Regular transfusions can cause iron overload. Iron can injure the heart, liver, and endocrine organs, causing arrhythmia, heart failure, liver fibrosis, diabetes, thyroid disease, or delayed sexual development.
Diagnosis
Diagnosis combines microcytic hypochromic anemia on CBC, reticulocytes, hemolysis markers, hemoglobin electrophoresis or HPLC, iron studies, and family assessment. Genetic testing confirms alpha or beta globin variants and helps distinguish carrier, intermedia, and major disease.
Clinicians distinguish thalassemia from iron deficiency anemia, anemia of chronic disease, other hemolytic anemia, and marrow disorders. Once confirmed, baseline transfusion planning, antibody screening, iron burden, and organ function are needed.
Treatment
Transfusion-dependent patients usually need regular red cell transfusions to maintain hemoglobin, support growth, and suppress excessive marrow activity. Long-term transfusion must be paired with iron chelation, such as deferoxamine, deferasirox, or deferiprone, chosen by specialists based on age, iron burden, and adverse effects.
Some patients may be evaluated for hematopoietic stem cell transplant, and in selected settings gene therapy or clinical trials may be relevant. Care also includes vaccination, infection prevention, folate when appropriate, nutrition, growth and puberty care, heart, liver, endocrine, and bone monitoring.
Long-term Care
Follow-up tracks transfusion reactions, red cell antibodies, ferritin, liver and cardiac MRI iron, heart, liver, endocrine status, bone density, infection screening, and quality of life. Regular transfusion and consistent chelation are central to organ protection.

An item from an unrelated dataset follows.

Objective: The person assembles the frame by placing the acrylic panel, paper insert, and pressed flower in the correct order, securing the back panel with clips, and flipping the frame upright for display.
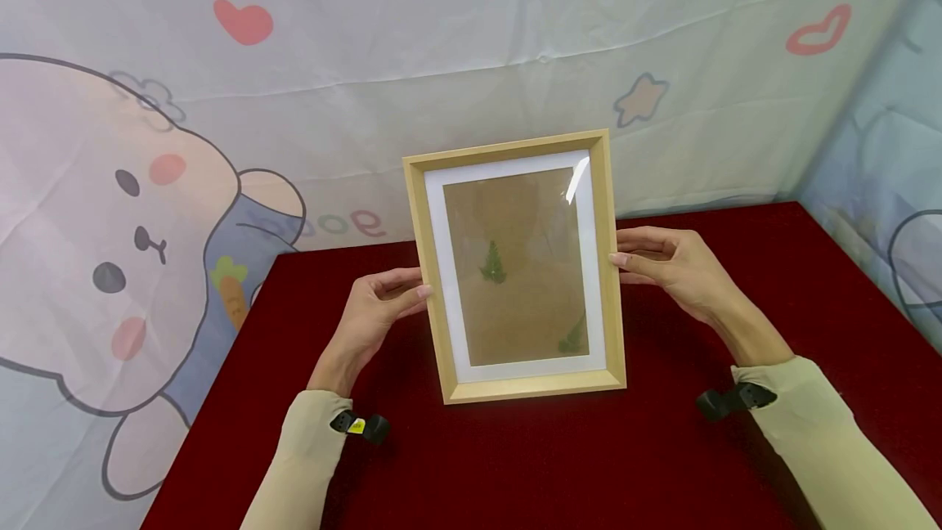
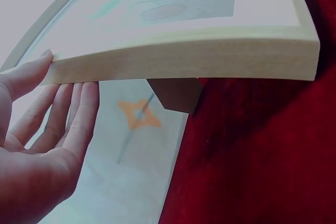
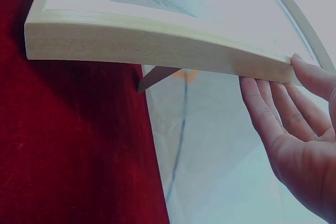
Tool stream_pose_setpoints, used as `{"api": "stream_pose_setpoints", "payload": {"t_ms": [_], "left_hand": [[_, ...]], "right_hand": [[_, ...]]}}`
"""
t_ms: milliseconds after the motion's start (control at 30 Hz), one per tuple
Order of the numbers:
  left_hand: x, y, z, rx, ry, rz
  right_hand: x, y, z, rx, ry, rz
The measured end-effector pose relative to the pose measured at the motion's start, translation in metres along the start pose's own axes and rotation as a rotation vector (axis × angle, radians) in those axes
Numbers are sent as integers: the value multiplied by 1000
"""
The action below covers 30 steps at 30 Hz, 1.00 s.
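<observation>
A light wooden picture frame [image 1: 533, 388] stands upright, leaning slightly back, in the middle of the head view. Inside it, a white mat [image 1: 448, 268] borders a brown backing with a green fern-like leaf [image 1: 492, 264] near the centre and another leaf [image 1: 574, 336] at lower right. Glare crosses the upper right of the clear front. My left hand [image 1: 368, 309] pinches the left side, thumb in front and fingers behind. On the opposite side, my right hand [image 1: 684, 272] grips likewise. Behind the frame a brown support leg [image 2: 176, 95] sticks out.
A dark red cloth [image 1: 530, 464] covers the table beneath. Behind hangs a pale curtain [image 1: 441, 47] printed with a cartoon animal, hearts and a star. Another printed curtain [image 1: 905, 145] closes off the right side.
</observation>
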<state>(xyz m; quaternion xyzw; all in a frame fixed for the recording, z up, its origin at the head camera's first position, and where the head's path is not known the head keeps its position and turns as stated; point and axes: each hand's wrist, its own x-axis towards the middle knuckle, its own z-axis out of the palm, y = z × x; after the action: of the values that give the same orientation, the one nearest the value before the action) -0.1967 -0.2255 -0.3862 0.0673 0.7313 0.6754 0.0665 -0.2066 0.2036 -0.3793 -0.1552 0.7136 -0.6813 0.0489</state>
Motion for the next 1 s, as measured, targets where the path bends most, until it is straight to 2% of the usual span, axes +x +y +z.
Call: {"api": "stream_pose_setpoints", "payload": {"t_ms": [267, 633, 700, 867, 1000], "left_hand": [[1, 0, 0, -5, 0, -13], [1, -1, 2, -17, -10, -31], [0, -1, 1, -11, -15, -36], [-3, 0, -2, 33, -26, -19], [-6, 2, -10, 162, 7, -5]], "right_hand": [[0, -1, -1, -85, 9, 8], [-1, 0, -6, -1, -16, 11], [-1, 0, -6, -12, -16, 21], [-3, -2, -9, -56, 14, 28], [-4, -7, -15, -61, 61, 4]]}}
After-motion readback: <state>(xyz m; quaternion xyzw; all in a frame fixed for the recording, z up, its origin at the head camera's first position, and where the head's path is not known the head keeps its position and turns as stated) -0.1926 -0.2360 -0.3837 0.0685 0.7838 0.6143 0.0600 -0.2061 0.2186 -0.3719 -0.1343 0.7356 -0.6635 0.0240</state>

Patients should keep complete transfusion and chelation records, avoid iron supplements unless prescribed, and contact hematology for fever, transfusion reactions, or chelation side effects.
Fertility and Family
Thalassemia is inherited. Parents, siblings, and reproductive partners should be offered carrier testing and genetic counseling; pregnancy planning can include prenatal diagnosis or preimplantation genetic testing where available.
When to Seek Urgent Care
Urgent care is needed for marked shortness of breath, chest pain or palpitations, fainting, persistent high fever, severe pallor or weakness, very dark urine, fever, rash, or back pain after transfusion, abdominal pain near the spleen, or signs of infection.
Prognosis
Consistent transfusion and chelation greatly improve survival and quality of life; heart, liver, endocrine iron overload and infection remain key long-term risks.